A. That I am not my own but belong – body and soul, in life and in death – to my faithful Saviour, Jesus Christ.
In sharp contrast, Alan Noble, a literary academic, sets out our present cultural creed: “We are each our own; we belong to ourselves.” According to Noble, this creed is embedded in our culture such that even if everyone began attending church, our present malady would change little. Nobel divides our population into two groups: one is The Affirming who embrace our culture's creed willingly while the other group is The Resigned who accept that they will never be able to compete and who despair and fall back on “immersive entertainment until death comes.” Both groups self-medicate whether it be through drink, binge-watching, work, porn, self-improvement, exercise, or social media. Burnout, anxiety, unsustainable consumption, and weariness of the self is ever present. Ours is a story-saturated culture with a fluidity of ethics to match constantly shifting identities. Back and forth through the first half of the book, Noble relentlessly explores the world of the self that modernity has bequeathed.
But what does it mean to belong to Christ?
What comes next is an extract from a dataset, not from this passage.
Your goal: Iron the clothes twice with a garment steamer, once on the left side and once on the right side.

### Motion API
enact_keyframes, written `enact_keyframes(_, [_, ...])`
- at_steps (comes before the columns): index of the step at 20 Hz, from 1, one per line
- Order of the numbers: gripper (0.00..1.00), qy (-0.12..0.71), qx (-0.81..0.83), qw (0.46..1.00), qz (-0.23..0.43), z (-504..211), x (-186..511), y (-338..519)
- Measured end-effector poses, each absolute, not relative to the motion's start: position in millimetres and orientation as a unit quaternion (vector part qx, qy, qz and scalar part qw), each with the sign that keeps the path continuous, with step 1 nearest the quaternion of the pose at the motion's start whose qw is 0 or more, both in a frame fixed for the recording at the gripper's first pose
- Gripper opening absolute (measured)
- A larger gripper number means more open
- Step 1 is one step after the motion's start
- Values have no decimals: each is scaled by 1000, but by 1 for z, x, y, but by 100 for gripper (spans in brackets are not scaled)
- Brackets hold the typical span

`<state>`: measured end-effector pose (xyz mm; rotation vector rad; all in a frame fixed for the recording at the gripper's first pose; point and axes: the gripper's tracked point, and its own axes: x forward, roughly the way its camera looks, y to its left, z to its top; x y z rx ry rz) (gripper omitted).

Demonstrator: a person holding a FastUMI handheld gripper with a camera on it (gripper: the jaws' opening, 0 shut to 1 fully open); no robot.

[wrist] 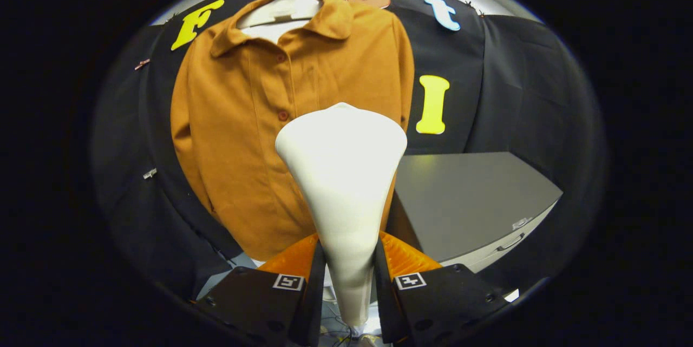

Noble has no formula but we do enter into union with Christ when we accept that we belong to Him and not to ourselves. We have responsibilities to God, church, family, cities and neighbours to whom we can offer discrete acts of kindness. Following the thought of Josef Pieper, the Catholic philosopher, we are to practice leisure rather than a preoccupation with efficiency. We are called to a graceful approach to life in a posture of open hands, palms lifted up. Life and death are difficult but by belonging to Christ we find comfort in them both.